Kenyataan pahit harus aku terima, mulai hari ini, mulai detik ini kami putus alias berpisah alias tak lagi bercinta alias alias alias... Dalam sekejap udara terasa pengap. Nafasku sesak seperti ada batu bata yang menghantam dadaku. Minumam yang tadinya manis kini terasa pahit. Tapi aku masih berusaha sadar dan bersikap wajar. Tapi sewajar wajarnya sikapku saat itu, aku tetap saja seperti orang yang kehilangan akal saat kekasihku pergi begitu saja meninggalkanku yang masih terbengong bengong.
Tak lama kemudian ku tinggalkan cafe. Kulihat mobilku di parkiran. Kubiarkan mobil itu disana, karena kalau aku bawa pasti akan segera samai di rumah sakit atau rumah duka. Malam itu ku putuskan untuk mencari taksi. Sebuah taksi dari nama yang cukup terkenal berhenti dihadapanku. Dengan sigap supir tua itu memacu taksinya dengan kecepatan penuh.

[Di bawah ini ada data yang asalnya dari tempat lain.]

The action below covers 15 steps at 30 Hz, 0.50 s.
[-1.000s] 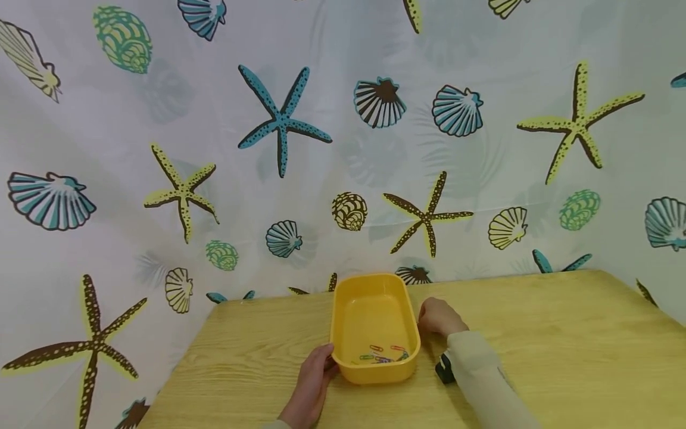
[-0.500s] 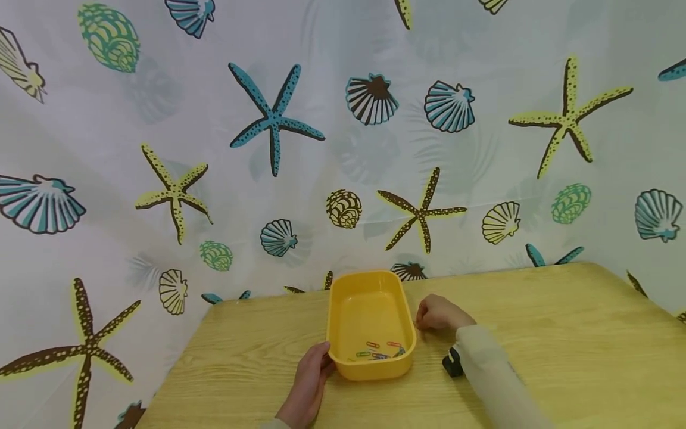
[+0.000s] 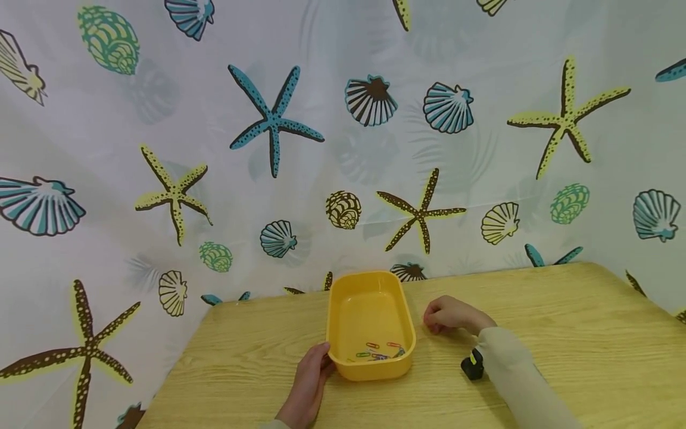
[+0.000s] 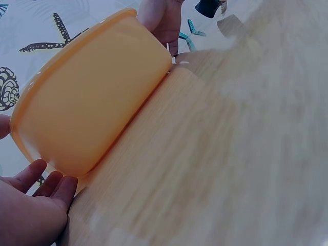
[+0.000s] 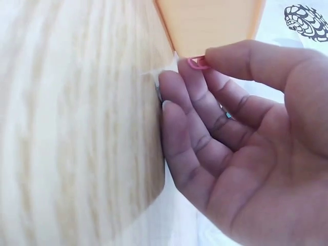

Meninggalkan cafe, meninggalkan gedung bertingkat, meninggalkan papan reklame besar terus melaju melewati lampu merah, melewati anak-anak kecil berbaju kumal tanpa alas kaki, melewati ruko yang mulai tutup hingga sampailah pada satu gerbang perumahan.
Kumasuki rumah. Sepi, tak ada seorangpun. Ku jatuhkan tubuhku dikasur. Kutatap langit langit. Dua cicak bergumul, entah sedang kawin atau berkelahi. Malam berlalu mendekati pagi, terus berjalan menuju siang dan kembali malam. Begitulah waktu berputar menurut aturan nya.
Kulewati waktu dalam kesunyian. Lingkungan tak lagi ku pedulikan. Seorang teman kantor mengatakan aku gila. Aku marah. Ku lempar dia dengan stepler. Tepat mengenai keningnya. Esoknya sebuah surat peringatan aku terima.
Berbulan sudah kekasihku pergi. Berbulan pula hidupku sunyi. Sampai suatu ketika dalam sebuah acara perjamuan tak sengaja aku bertemu kekasihku. Dalam ketidaksengajaan kami saling bertatapan. Aku tak yakin, benarkah aku bertemu kekasihku? Kutepakkan telapak tanganku pada kedua pipiku. Terasa sakit. Berarti aku tidak bermimpi. Ini bukan khayalan. Ini nyata. Sementara aku masih sibuk dengan pertanyaan apakah mimpi atau nyata, kekasihku sudah menghilang diantara tamu undangan.